--- START ---

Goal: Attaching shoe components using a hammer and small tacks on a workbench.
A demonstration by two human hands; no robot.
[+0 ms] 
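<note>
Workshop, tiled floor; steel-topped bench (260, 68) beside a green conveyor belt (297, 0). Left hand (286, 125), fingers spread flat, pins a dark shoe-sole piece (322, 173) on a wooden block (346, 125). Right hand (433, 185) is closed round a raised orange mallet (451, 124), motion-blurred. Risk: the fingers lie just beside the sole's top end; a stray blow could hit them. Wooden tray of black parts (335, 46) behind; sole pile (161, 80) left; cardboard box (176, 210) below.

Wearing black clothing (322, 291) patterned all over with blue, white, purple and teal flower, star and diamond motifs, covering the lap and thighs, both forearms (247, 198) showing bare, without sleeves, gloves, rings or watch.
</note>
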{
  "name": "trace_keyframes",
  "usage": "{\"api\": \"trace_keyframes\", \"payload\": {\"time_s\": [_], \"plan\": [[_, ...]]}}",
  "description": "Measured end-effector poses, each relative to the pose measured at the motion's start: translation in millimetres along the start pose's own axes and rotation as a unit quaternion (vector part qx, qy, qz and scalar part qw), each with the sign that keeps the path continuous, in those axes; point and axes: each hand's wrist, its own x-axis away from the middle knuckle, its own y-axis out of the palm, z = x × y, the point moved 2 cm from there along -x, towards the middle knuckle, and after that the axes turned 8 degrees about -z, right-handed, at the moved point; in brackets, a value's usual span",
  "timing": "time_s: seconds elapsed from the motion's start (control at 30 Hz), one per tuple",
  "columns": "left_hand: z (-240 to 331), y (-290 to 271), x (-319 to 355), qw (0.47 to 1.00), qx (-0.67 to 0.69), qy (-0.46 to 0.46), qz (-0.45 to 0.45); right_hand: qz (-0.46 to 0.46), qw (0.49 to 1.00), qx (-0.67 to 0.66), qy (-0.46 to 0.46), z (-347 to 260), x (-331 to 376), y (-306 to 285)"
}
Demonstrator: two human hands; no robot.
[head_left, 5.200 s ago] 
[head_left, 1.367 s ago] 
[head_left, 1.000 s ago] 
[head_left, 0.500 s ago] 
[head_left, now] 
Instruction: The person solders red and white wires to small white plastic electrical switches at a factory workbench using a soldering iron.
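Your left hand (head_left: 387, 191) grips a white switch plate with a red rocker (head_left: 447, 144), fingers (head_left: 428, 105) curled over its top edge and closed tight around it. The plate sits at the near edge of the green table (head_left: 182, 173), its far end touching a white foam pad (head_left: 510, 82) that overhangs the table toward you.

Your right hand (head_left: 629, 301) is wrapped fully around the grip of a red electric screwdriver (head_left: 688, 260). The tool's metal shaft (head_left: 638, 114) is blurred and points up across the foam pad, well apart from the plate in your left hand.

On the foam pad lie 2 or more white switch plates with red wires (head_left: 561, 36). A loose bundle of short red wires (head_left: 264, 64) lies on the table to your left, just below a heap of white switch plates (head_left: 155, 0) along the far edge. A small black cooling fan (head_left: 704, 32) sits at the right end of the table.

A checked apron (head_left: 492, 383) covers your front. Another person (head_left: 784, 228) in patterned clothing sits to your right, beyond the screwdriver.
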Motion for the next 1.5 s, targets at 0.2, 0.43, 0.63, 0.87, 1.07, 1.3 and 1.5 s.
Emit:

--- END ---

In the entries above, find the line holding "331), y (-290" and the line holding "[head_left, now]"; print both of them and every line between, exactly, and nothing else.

  "columns": "left_hand: z (-240 to 331), y (-290 to 271), x (-319 to 355), qw (0.47 to 1.00), qx (-0.67 to 0.69), qy (-0.46 to 0.46), qz (-0.45 to 0.45); right_hand: qz (-0.46 to 0.46), qw (0.49 to 1.00), qx (-0.67 to 0.66), qy (-0.46 to 0.46), z (-347 to 260), x (-331 to 376), y (-306 to 285)"
}
Demonstrator: two human hands; no robot.
[head_left, 5.200 s ago] 
[head_left, 1.367 s ago] 
[head_left, 1.000 s ago] 
[head_left, 0.500 s ago] 
[head_left, now] 

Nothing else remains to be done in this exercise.